What I wonder is if we should annotate this calls somehow that they need
to be called from a coroutine context, because I would have never found
it.
And just thinking loud:
I still wonder if we should make incoming migration its own thread.
Because we got more and more problems because it is a coroutine, that in
non-multifd case can consume a whole CPU alone, so it makes no sense to
have a coroutine.
On the other hand, with multifd, it almost don't use any resources, so ....
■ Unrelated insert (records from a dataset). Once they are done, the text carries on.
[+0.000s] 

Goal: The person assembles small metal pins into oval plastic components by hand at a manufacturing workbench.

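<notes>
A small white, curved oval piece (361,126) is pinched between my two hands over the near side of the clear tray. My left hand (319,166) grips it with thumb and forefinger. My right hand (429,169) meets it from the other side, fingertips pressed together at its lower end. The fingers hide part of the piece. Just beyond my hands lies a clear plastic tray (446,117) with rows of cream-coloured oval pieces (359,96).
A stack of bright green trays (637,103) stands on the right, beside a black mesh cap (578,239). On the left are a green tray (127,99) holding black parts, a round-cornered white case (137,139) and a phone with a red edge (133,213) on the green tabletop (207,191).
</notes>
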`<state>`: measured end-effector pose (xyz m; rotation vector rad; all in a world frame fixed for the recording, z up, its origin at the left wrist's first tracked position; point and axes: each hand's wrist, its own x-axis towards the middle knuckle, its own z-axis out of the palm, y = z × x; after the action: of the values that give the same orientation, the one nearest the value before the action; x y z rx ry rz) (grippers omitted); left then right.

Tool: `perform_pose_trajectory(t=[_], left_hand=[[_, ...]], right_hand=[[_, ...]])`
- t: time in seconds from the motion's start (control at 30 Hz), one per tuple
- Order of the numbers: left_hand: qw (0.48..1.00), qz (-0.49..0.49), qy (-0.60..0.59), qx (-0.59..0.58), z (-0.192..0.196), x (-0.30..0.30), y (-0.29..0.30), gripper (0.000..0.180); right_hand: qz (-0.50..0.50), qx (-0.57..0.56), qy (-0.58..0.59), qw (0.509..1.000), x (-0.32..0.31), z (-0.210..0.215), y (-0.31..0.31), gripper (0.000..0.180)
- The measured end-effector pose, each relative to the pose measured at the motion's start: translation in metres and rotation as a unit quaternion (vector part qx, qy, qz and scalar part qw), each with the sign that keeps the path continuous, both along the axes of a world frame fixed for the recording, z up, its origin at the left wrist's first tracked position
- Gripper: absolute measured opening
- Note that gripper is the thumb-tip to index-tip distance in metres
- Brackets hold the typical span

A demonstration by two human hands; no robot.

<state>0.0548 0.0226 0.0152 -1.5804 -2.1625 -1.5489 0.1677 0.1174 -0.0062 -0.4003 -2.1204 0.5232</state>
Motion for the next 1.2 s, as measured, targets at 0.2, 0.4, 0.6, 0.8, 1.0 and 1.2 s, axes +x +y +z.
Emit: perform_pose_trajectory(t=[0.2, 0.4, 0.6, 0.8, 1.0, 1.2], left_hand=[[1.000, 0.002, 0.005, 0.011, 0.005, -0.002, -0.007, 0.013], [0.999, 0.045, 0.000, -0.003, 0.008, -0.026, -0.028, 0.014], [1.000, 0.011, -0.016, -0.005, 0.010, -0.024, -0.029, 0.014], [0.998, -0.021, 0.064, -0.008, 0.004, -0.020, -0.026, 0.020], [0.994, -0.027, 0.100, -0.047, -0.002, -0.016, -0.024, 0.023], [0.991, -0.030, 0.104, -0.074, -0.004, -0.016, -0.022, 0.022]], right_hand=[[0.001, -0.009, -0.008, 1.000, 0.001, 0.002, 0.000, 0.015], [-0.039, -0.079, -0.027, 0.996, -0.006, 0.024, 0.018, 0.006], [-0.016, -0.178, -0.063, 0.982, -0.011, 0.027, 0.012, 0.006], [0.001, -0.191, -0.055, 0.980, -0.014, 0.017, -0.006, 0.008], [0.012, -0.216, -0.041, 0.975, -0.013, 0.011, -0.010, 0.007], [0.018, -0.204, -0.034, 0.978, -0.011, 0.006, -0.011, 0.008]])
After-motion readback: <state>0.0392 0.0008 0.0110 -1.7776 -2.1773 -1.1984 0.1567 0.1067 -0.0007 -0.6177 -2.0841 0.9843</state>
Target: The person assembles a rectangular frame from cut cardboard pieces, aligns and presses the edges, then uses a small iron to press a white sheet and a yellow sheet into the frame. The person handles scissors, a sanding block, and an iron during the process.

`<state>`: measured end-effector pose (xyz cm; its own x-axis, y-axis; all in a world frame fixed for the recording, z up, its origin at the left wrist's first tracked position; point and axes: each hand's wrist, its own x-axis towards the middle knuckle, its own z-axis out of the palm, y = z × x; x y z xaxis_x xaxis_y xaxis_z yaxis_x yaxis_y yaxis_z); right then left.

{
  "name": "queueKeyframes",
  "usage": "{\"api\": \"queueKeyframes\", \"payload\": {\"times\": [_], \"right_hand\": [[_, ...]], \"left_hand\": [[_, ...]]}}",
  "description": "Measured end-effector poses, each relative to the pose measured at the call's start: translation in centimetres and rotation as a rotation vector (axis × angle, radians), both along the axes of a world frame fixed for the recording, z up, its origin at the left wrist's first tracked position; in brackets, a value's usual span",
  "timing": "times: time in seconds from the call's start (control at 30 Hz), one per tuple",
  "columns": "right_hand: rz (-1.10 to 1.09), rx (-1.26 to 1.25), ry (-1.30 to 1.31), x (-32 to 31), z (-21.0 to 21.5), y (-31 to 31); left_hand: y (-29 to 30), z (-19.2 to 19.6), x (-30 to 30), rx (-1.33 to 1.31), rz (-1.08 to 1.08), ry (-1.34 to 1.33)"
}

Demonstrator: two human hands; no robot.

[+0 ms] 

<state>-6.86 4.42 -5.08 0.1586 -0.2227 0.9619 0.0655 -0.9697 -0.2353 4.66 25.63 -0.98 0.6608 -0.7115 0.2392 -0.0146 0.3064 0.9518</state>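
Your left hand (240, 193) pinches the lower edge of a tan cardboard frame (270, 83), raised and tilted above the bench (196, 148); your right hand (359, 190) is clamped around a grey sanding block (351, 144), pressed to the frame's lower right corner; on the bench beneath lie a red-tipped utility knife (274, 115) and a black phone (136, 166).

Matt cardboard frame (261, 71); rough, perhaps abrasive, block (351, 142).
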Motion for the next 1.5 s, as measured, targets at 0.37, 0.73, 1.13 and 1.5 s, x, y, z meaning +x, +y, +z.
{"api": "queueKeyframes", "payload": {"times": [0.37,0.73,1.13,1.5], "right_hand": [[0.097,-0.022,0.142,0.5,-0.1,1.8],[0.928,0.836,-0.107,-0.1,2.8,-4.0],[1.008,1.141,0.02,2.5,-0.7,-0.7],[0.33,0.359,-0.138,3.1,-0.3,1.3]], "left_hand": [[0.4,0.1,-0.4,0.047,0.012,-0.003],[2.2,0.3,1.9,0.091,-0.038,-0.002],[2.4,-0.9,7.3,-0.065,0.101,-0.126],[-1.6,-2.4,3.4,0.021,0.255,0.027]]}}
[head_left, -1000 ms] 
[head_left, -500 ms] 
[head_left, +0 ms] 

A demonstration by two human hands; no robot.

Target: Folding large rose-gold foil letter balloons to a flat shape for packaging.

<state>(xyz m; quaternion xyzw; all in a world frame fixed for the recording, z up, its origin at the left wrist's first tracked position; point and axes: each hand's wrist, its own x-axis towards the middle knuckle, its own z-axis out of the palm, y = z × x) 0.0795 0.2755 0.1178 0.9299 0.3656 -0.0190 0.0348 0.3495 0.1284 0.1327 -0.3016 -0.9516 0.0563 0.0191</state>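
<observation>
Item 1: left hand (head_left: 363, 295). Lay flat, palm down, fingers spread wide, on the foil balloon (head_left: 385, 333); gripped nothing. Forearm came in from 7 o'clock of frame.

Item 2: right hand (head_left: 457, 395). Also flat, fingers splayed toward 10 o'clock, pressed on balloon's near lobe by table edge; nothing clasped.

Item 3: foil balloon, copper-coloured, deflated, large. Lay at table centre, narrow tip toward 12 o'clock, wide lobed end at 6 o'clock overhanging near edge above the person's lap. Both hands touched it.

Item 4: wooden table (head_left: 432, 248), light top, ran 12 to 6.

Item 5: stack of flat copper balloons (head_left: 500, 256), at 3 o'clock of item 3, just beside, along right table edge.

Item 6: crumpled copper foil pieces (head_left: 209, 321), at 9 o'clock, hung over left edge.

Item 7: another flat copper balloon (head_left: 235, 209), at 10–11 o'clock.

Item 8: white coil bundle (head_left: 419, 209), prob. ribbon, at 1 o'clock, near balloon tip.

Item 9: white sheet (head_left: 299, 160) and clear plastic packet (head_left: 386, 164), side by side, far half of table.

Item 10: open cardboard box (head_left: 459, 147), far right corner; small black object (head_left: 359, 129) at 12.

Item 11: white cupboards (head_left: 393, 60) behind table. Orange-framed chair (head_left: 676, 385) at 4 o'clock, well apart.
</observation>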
> Signed-off-by: Fiona Ebner <[email protected]>
> ---
>
> We ran into this issue downstream, because we have a custom snapshot
> mechanism which does support dirty bitmaps and does not run in
> coroutine context during load.
>
> migration/block-dirty-bitmap.c | 6 ++++++
> 1 file changed, 6 insertions(+)
>
> diff --git a/migration/block-dirty-bitmap.c b/migration/block-dirty-bitmap.c
> index 032fc5f405..e1ae3b7316 100644
> --- a/migration/block-dirty-bitmap.c
> +++ b/migration/block-dirty-bitmap.c
> @@ -805,8 +805,11 @@ static int dirty_bitmap_load_start(QEMUFile *f,
> DBMLoadState *s)
> "destination", bdrv_dirty_bitmap_name(s->bitmap));
> return -EINVAL;
> } else {
> + AioContext *ctx = bdrv_get_aio_context(s->bs);
> + aio_context_acquire(ctx);
> s->bitmap = bdrv_create_dirty_bitmap(s->bs, granularity,
> s->bitmap_name, &local_err);
> + aio_context_release(ctx);
> if (!s->bitmap) {
> error_report_err(local_err);
> return -EINVAL;
I was going to suggest to put that code inside brdv_create_dirty_bitmap,
because migration come is already complex enough without knowing about
AioContext, but it appears that this pattern is already used in several
places.
> @@ -833,7 +836,10 @@ static int dirty_bitmap_load_start(QEMUFile *f,
> DBMLoadState *s)
>
> bdrv_disable_dirty_bitmap(s->bitmap);
> if (flags & DIRTY_BITMAP_MIG_START_FLAG_ENABLED) {
> + AioContext *ctx = bdrv_get_aio_context(s->bs);
> + aio_context_acquire(ctx);
> bdrv_dirty_bitmap_create_successor(s->bitmap, &local_err);
> + aio_context_release(ctx);
> if (local_err) {
> error_report_err(local_err);
> return -EINVAL;
for(i=1; i < 1000; i++)
printf(""I will not grep what a successor of a dirty bitmap
is\n");
Later, Juan.